Customers are attracted to Canaveral iQ because it is easy to administrate, said Mike Johnson, network administrator at Broadway Computers, a solution provider in Frostburg, Md.

"It's so much easier for them to use [than MetaFrame], and we don't have to be there all the time," he said.

Thus far, Broadway has three Canaveral iQ customers, including a 24-branch Maryland bank with 350 users that plans to add 200 more, Johnson said.
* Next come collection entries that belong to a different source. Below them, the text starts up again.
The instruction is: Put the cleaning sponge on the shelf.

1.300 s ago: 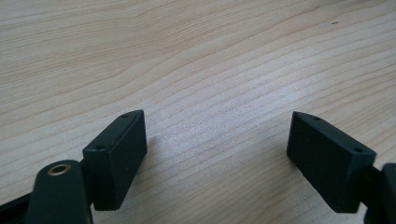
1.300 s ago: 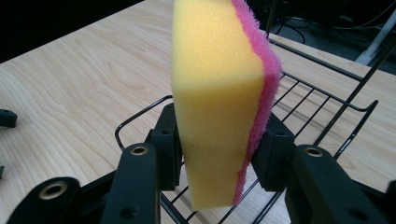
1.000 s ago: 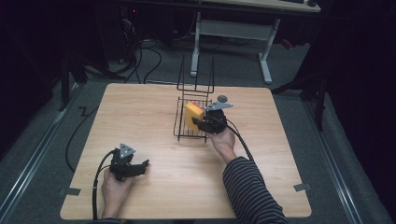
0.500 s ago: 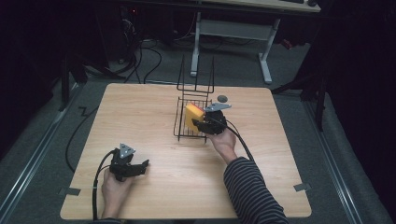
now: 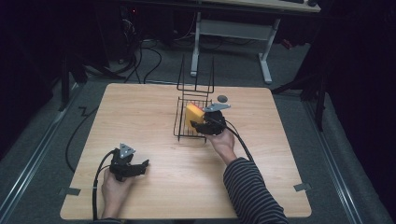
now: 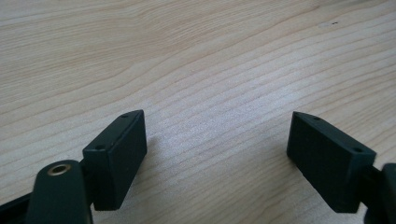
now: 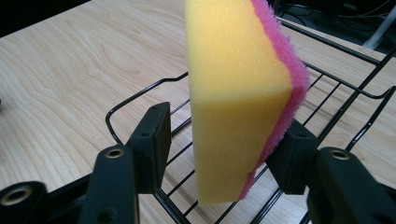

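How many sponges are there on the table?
1. The yellow and pink sponge stands on edge in the black wire rack, between the jaws of the right gripper. I see no others, though that gripper hides part of the rack.

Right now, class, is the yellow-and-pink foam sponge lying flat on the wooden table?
No: the yellow-and-pink foam sponge stands on edge inside the black wire basket.

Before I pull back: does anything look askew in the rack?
The sponge stands on edge in the wire rack, tilted. The right tongs have just been opening: a gap shows at one pad, and the pink side meets the other.
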`<control>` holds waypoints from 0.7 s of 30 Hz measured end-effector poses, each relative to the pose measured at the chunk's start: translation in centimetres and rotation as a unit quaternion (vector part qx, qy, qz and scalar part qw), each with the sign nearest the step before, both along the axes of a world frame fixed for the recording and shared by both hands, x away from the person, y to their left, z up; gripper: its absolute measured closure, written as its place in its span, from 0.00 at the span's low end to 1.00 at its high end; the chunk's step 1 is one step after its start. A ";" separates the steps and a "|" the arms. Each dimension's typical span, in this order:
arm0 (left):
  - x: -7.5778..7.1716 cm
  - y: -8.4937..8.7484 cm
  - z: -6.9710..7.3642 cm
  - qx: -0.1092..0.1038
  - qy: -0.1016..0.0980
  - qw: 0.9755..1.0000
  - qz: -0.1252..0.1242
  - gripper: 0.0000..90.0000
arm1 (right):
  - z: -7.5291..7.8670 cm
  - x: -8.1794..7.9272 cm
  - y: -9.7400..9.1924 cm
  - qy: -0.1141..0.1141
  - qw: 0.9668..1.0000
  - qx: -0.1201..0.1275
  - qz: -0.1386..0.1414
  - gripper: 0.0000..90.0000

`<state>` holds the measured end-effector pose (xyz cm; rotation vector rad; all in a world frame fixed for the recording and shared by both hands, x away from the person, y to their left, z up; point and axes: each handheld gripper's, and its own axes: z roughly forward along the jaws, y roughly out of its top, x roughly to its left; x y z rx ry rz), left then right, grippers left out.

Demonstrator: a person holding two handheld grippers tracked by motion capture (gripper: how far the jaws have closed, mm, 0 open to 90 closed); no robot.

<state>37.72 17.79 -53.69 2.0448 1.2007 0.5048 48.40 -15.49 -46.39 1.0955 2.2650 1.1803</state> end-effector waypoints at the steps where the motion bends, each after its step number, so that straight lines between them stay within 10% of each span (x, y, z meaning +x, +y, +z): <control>1: 0.0 0.0 0.0 0.000 0.000 1.000 0.000 0.23 | 0.0 0.0 0.0 0.002 1.000 0.003 0.001 0.48; 21: 0.0 0.0 0.0 0.000 0.000 1.000 0.000 0.23 | 1.0 -0.4 -0.9 0.011 1.000 0.012 -0.004 0.29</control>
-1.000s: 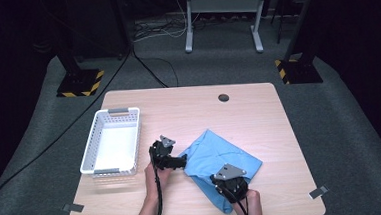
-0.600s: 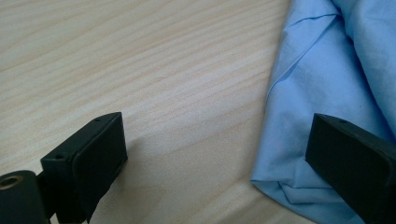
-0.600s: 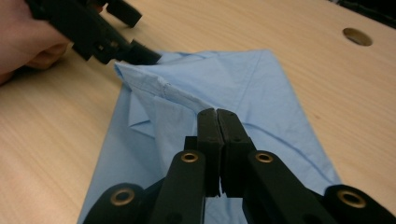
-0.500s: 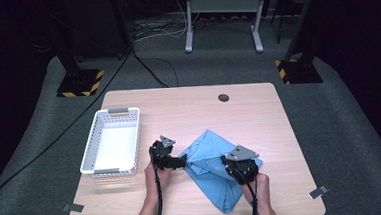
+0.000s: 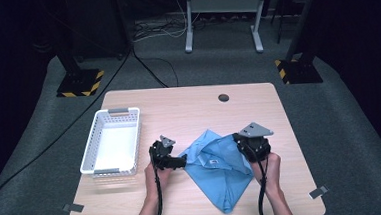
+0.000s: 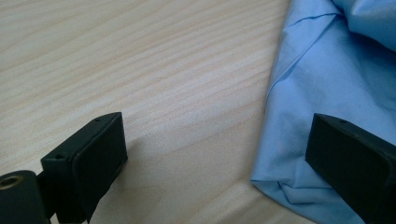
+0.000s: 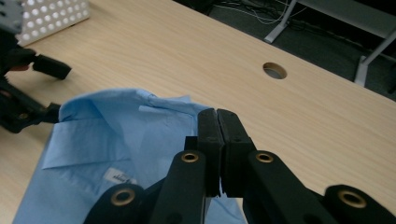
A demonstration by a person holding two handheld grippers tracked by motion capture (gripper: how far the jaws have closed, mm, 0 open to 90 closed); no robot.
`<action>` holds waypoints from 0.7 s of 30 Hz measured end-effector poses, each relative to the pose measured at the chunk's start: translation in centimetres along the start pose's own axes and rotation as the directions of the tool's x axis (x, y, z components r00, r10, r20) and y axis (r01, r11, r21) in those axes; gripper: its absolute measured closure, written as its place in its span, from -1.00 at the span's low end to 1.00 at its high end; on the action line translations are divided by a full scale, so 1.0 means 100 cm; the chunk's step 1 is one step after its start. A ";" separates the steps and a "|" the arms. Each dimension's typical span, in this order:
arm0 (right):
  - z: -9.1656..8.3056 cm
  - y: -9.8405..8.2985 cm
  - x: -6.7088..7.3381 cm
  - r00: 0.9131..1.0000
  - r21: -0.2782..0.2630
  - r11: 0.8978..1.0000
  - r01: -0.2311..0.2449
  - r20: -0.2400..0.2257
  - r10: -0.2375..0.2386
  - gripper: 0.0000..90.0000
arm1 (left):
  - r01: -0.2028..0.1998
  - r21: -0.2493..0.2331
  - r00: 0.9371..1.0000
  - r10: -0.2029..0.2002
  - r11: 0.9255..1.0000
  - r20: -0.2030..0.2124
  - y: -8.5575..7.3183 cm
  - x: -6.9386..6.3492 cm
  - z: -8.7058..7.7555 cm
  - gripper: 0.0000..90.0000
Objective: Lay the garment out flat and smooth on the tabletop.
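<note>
A light blue shirt (image 5: 217, 168) lies crumpled on the wooden table (image 5: 178, 108), collar and label facing up. My right gripper (image 5: 251, 146) is shut on a fold of the shirt's right side and holds it raised off the table; in the right gripper view its jaws (image 7: 217, 116) are pressed together above the shirt (image 7: 116, 135). My left gripper (image 5: 184, 160) stays open at the shirt's left corner. In the left gripper view (image 6: 219, 158) one jaw rests over bare wood and the other over the edge of the shirt (image 6: 327, 84), without pinching it.
A white perforated basket (image 5: 109, 112) stands at the left of the table, just beyond the left hand. A round cable hole (image 5: 223, 97) sits near the far edge. Tape marks lie at the near corners. Dark floor, cables and stand legs lie past the table.
My right gripper has risen and moved away from the person and to the right, pulling the shirt's right side up with it. The left gripper has stayed put.
</note>
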State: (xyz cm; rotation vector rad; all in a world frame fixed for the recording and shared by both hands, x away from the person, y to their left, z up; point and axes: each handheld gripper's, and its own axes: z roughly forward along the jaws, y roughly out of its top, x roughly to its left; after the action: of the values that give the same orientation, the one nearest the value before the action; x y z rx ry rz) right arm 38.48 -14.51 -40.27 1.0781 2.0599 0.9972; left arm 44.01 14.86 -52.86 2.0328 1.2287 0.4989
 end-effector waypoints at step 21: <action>0.016 0.034 -0.070 0.989 0.018 0.997 -0.078 0.125 0.075 0.97 | -0.003 0.000 1.000 0.003 1.000 0.004 0.000 0.000 0.000 -0.89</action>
State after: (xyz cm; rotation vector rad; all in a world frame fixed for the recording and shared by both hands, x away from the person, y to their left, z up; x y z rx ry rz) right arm 44.46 -18.65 -37.18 1.2082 1.9473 0.9217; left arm 43.99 14.85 -52.86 2.0351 1.2229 0.4959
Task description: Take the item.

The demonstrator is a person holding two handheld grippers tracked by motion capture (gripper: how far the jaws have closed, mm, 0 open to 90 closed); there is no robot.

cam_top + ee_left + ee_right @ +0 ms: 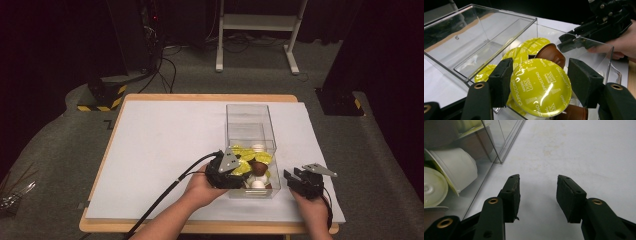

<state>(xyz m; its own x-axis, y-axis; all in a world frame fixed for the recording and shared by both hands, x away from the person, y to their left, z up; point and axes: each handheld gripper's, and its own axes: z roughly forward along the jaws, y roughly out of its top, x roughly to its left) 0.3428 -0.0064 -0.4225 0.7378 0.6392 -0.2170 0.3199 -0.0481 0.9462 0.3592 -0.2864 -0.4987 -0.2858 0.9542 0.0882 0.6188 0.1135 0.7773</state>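
The left gripper point(540, 82) is clamped on a yellow capsule point(541, 87) at the near end of the clear box point(486, 32), so one grasp looks made and many capsules remain inside, while the right gripper point(537, 195) rests beside the box, jaws apart and empty.

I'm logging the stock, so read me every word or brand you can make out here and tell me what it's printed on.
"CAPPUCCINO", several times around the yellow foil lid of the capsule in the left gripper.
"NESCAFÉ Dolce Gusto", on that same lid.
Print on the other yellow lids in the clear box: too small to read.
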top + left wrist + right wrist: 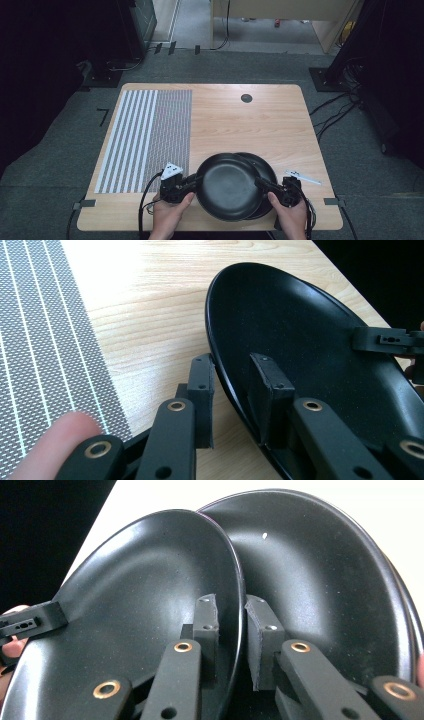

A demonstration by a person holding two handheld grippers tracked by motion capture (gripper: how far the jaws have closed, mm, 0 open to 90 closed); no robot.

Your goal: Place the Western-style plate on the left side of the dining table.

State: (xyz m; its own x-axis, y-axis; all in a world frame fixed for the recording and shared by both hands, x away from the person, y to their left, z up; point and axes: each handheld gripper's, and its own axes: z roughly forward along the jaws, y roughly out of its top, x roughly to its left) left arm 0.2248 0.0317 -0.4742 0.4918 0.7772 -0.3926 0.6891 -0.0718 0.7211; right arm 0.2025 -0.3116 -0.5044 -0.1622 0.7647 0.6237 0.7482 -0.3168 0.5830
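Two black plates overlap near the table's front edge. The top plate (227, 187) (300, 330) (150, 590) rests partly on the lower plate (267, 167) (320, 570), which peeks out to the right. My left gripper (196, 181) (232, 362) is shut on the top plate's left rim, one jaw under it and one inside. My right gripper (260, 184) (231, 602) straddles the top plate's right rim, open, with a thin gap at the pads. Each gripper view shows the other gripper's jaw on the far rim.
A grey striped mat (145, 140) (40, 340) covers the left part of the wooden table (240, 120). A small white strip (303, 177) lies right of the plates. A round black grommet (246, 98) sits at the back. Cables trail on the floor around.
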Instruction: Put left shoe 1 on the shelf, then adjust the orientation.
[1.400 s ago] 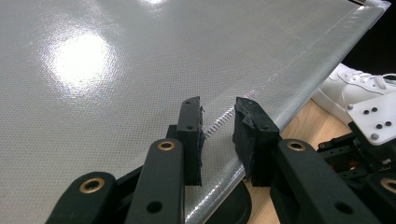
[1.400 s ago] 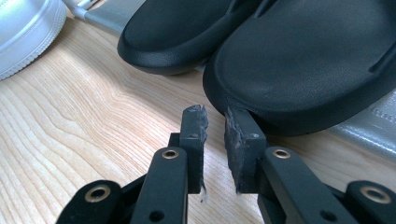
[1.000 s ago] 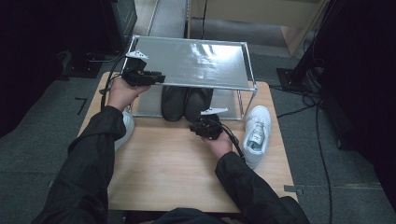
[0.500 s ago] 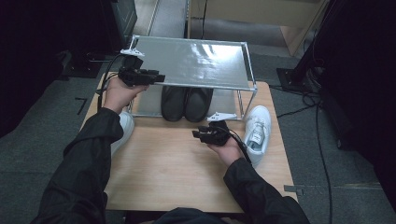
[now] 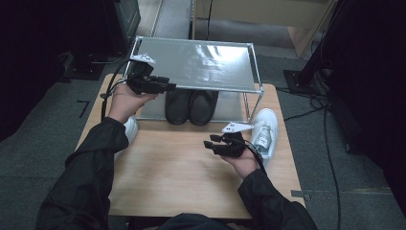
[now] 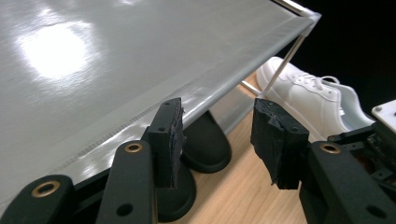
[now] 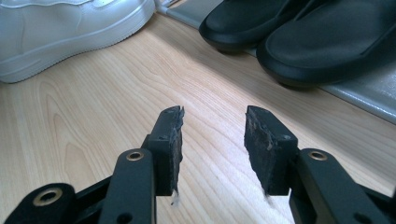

Canaveral iQ costs an average of 40 percent to 60 percent less than Citrix's comparable offering, Herrmann said. New Moon prices Canaveral iQ at $179 per concurrent user. Feature Release 3 of MetaFrame XP Presentation Server is priced at $5,800 for a concurrent 20-user license, or $290 per user.

With Canaveral iQ 2.0, scheduled to ship this quarter, New Moon introduced Canaveral Client Policy Engine, a component for setting usage and security policies for groups of client devices according to factors such as IP range, NetBIOS names or operating system.

For example, a user logging in at an Internet cafe might not be allowed to save or print files locally but would have those capabilities when accessing applications from a desktop on the LAN, Herrmann said.

New Moon also introduced Canaveral Relay Server, a component that routes traffic through a single, commonly used firewall port, providing easier firewall traversal and shielding servers from exposure outside the firewall, Herrmann said.

Another new feature, intelligent file associations, lets users launch remote applications by opening local files. If the remote application is not available, the system will automatically open the local version if one exists, he said.

Canaveral iQ 2.0 takes advantage of Microsoft's Remote Desktop Protocol 5.2, introduced with Windows Server 2003, which adds support for 24-bit true color, audio, serial port redirection, increased resolution, WAN performance and security.

Citrix MetaFrame offers similar features through its proprietary Independent Computing Architecture protocol.